[The task]
Find the line with "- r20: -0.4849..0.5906" in the entries below, then reproduce it and every line after it down to and including the line with "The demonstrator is", exactly.

────────────────────────────────────────

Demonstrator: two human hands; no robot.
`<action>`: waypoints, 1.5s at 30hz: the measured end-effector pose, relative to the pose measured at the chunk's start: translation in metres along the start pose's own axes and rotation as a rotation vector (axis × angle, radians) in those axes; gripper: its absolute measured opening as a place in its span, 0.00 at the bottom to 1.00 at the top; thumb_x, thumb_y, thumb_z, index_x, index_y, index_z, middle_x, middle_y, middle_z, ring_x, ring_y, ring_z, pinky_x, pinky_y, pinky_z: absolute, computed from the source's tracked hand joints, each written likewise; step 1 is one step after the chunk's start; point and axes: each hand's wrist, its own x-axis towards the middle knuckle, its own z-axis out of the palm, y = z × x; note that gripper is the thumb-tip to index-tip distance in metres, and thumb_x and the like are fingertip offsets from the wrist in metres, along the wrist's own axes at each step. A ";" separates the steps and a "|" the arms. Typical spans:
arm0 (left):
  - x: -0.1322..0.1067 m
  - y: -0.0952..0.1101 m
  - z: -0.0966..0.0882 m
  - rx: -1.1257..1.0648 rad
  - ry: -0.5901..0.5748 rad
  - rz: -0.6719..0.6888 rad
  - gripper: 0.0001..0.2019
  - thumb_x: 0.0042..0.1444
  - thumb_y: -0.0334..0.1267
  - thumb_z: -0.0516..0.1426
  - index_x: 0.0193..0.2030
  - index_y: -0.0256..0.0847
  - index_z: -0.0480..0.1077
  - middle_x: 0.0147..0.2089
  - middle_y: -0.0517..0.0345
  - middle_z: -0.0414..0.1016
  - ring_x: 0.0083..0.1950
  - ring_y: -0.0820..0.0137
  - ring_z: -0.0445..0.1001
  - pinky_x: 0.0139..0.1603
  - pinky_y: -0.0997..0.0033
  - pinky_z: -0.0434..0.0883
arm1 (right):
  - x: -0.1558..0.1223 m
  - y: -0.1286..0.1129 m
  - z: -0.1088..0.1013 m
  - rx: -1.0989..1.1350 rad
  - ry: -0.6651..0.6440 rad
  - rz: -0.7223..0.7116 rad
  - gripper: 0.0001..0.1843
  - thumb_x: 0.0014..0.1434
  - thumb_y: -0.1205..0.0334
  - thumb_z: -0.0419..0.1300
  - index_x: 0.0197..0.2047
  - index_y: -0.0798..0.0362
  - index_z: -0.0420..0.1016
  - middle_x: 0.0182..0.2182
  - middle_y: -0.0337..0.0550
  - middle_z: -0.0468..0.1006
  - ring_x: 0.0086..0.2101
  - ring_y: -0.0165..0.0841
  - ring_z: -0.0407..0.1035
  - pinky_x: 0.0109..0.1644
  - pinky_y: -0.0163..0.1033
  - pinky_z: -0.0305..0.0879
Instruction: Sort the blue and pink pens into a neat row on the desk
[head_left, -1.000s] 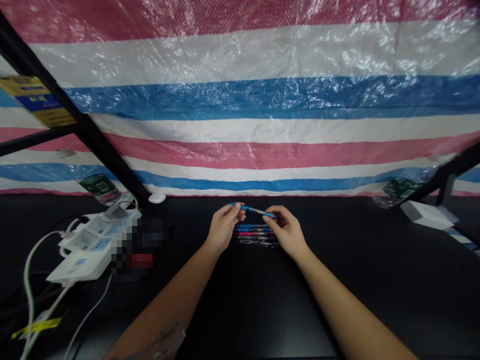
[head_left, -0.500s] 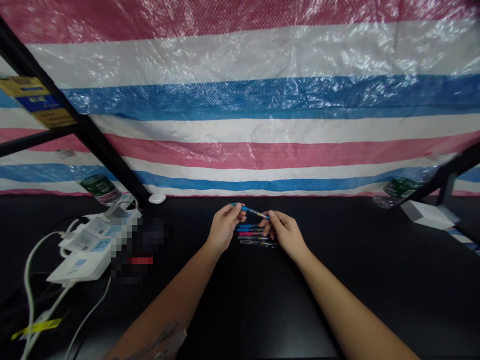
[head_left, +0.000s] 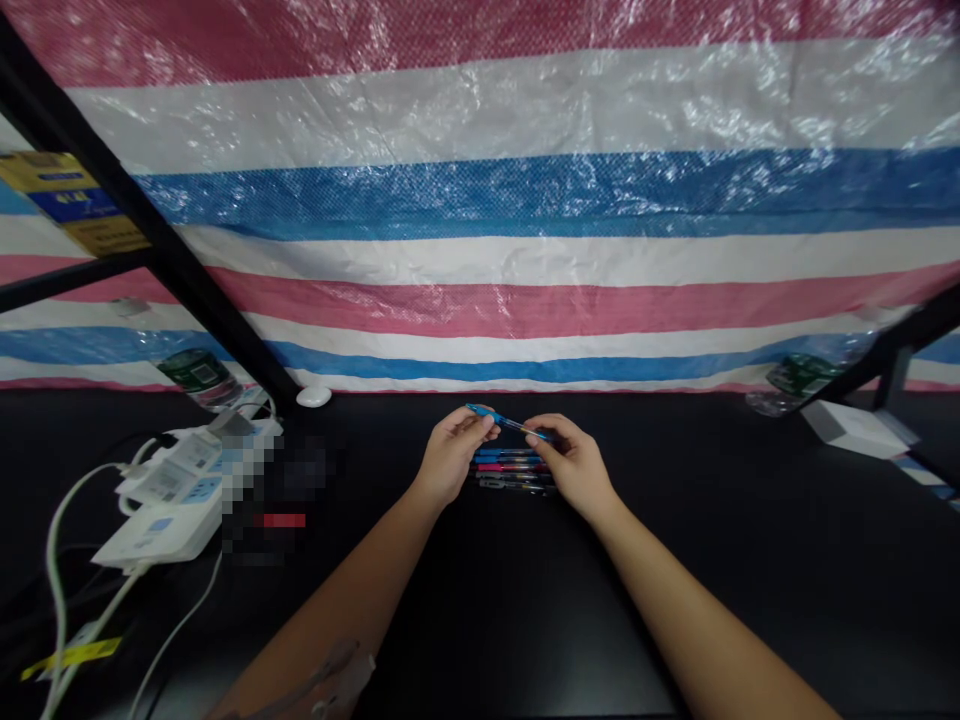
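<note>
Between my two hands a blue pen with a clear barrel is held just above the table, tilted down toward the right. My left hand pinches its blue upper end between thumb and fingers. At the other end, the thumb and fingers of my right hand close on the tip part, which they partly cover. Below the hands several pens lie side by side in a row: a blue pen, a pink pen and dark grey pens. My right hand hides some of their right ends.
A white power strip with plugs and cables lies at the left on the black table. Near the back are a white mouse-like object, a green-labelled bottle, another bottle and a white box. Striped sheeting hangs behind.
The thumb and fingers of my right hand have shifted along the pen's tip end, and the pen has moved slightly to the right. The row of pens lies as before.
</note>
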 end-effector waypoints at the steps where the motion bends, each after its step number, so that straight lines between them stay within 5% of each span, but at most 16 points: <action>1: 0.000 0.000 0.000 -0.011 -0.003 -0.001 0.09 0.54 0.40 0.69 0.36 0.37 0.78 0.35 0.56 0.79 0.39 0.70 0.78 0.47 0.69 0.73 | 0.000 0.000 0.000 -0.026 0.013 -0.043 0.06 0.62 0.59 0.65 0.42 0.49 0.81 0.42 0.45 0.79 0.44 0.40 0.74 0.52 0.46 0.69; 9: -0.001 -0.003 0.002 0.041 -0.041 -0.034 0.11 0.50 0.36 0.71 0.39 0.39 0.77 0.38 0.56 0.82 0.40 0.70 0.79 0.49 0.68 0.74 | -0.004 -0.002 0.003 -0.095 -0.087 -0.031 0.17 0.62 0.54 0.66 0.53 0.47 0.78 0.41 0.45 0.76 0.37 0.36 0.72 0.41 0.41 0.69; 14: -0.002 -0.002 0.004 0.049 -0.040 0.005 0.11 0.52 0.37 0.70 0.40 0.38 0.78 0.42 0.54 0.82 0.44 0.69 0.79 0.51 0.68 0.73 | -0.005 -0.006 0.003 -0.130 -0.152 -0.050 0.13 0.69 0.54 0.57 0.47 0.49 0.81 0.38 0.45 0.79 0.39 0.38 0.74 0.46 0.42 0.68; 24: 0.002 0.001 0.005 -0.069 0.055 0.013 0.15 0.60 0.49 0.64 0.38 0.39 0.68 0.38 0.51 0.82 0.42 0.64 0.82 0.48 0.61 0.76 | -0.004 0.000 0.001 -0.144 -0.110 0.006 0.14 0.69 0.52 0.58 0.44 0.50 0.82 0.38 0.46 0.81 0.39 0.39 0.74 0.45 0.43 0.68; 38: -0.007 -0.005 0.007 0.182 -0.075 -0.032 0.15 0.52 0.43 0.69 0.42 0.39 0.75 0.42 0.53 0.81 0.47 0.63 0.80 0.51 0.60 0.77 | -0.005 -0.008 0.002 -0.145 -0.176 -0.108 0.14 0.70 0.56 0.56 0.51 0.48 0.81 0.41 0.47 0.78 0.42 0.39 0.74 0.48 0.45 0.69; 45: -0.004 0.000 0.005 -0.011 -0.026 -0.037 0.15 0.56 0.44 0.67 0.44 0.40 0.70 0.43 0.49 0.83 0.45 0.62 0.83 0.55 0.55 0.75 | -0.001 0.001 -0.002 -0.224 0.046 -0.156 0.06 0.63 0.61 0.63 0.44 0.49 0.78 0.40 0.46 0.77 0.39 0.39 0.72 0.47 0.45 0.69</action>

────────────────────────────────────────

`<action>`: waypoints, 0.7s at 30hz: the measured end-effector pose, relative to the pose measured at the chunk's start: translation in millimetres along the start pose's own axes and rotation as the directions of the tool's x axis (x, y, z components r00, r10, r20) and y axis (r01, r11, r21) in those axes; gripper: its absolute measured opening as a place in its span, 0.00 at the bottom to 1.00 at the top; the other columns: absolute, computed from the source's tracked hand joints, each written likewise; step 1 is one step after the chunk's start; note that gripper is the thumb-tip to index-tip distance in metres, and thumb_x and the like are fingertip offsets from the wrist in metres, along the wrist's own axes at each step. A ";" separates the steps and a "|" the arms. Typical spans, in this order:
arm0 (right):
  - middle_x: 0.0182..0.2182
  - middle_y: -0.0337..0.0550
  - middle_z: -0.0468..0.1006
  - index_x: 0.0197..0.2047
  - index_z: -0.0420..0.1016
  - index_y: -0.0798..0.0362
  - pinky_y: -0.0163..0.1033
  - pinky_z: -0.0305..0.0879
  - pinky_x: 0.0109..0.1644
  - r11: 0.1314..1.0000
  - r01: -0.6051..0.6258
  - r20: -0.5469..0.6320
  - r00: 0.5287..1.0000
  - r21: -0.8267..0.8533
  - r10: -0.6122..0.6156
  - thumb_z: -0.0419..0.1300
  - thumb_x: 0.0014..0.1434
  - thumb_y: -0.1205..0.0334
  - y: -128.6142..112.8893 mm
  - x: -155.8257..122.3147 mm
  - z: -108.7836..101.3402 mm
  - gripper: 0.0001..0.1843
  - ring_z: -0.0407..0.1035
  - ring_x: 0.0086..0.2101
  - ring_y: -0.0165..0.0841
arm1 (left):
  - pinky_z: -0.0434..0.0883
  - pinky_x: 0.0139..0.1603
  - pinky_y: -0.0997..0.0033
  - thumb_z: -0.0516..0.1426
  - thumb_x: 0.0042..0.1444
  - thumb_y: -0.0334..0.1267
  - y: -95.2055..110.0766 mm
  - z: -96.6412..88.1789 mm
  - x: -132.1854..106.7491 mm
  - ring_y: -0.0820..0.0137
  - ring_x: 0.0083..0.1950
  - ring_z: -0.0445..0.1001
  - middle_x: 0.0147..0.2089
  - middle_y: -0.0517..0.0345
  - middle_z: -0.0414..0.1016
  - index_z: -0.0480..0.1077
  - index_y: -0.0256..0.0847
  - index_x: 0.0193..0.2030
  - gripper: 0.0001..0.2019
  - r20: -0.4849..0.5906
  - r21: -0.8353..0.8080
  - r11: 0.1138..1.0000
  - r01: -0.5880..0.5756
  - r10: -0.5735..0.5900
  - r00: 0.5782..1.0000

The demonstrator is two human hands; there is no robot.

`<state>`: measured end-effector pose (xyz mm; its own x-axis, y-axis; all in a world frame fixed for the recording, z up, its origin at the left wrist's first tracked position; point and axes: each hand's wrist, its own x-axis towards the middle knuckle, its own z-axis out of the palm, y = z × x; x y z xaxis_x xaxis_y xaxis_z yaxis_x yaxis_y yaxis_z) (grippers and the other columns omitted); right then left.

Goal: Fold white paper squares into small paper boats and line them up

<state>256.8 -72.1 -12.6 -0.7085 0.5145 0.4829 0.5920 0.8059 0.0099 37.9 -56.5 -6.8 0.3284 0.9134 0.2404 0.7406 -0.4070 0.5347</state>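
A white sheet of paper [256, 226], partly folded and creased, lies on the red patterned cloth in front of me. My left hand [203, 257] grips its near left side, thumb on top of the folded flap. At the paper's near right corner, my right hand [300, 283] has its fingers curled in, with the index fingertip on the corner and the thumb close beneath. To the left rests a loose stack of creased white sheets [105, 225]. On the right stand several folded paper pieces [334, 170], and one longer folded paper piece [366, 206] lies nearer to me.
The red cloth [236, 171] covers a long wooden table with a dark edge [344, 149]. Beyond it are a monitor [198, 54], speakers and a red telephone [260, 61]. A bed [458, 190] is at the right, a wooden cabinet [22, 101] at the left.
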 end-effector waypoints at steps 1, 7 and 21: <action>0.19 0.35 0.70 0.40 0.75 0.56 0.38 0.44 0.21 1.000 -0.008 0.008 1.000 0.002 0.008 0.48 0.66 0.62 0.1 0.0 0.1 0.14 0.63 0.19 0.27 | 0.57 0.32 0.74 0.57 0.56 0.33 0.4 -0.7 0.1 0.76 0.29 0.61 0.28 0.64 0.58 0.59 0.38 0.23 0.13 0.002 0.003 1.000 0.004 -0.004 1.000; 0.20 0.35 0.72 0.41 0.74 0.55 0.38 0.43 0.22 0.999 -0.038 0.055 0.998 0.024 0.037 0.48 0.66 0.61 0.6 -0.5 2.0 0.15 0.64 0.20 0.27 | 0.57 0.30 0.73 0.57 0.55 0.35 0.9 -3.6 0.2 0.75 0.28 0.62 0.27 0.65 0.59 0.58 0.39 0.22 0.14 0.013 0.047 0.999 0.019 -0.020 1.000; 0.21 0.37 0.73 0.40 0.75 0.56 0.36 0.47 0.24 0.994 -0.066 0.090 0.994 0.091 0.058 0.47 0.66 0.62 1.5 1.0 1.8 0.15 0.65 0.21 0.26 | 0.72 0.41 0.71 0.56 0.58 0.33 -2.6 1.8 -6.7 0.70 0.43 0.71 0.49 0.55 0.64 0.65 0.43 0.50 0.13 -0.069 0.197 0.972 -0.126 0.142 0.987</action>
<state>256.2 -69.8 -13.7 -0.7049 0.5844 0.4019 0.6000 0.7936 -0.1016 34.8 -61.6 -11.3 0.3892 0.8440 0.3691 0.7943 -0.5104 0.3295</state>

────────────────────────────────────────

[Your response]
  - r20: -0.4849..0.5906
  - r21: -0.8353..0.8080
  - r11: 0.1138..1.0000
  - r01: -0.5880..0.5756
  - r10: -0.5735..0.5900
  - r00: 0.5782..1.0000

The demonstrator is two human hands; there is no robot.

At this point, the answer is complete.